**Activity**
Word for word, please restate the line containing "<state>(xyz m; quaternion" and all the lines that follow it to the end of the data.

┄┄┄┄┄┄┄┄┄┄┄┄┄┄┄┄┄┄┄┄

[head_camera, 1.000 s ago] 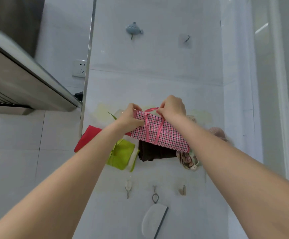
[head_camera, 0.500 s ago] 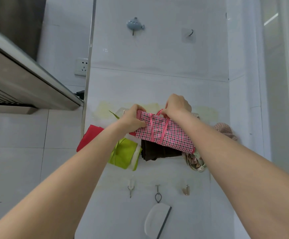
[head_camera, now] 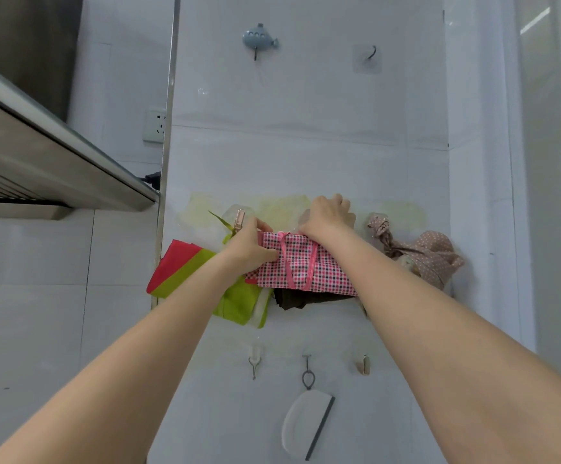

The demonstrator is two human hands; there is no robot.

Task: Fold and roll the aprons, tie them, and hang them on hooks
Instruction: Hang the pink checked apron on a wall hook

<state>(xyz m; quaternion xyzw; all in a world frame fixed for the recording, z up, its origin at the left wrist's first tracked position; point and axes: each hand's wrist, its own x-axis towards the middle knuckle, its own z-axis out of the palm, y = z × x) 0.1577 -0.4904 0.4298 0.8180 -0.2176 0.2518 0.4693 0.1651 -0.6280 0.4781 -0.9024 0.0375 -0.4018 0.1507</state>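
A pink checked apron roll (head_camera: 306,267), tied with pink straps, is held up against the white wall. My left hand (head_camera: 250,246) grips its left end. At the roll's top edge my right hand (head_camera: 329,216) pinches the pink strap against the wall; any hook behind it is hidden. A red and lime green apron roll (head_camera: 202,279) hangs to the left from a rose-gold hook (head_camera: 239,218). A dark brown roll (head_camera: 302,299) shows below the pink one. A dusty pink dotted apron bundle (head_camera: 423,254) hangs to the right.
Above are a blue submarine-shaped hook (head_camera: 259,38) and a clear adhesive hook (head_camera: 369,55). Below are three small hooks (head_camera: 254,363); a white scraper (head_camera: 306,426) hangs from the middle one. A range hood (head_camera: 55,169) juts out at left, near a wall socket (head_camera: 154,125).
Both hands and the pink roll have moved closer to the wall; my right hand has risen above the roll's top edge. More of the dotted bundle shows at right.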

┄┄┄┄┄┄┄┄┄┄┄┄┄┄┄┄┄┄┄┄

**Reply to the task**
<state>(xyz m; quaternion xyzw; all in a world frame fixed for the recording, z up, its origin at the left wrist's first tracked position; point and axes: each hand's wrist, its own x-axis towards the middle knuckle, its own z-axis out of the palm, y = z × x) 0.1577 -0.4904 0.4298 0.8180 -0.2176 0.2518 0.4693 0.1651 -0.6280 0.4781 -0.9024 0.0375 -0.4018 0.1507</state>
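A pink checked apron roll (head_camera: 306,267), tied with pink straps, is held up against the white wall. My left hand (head_camera: 250,246) grips its left end. At the roll's top edge my right hand (head_camera: 329,216) pinches the pink strap against the wall; any hook behind it is hidden. A red and lime green apron roll (head_camera: 202,279) hangs to the left from a rose-gold hook (head_camera: 239,218). A dark brown roll (head_camera: 302,299) shows below the pink one. A dusty pink dotted apron bundle (head_camera: 423,254) hangs to the right.
Above are a blue submarine-shaped hook (head_camera: 259,38) and a clear adhesive hook (head_camera: 369,55). Below are three small hooks (head_camera: 254,363); a white scraper (head_camera: 306,426) hangs from the middle one. A range hood (head_camera: 55,169) juts out at left, near a wall socket (head_camera: 154,125).
Both hands and the pink roll have moved closer to the wall; my right hand has risen above the roll's top edge. More of the dotted bundle shows at right.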

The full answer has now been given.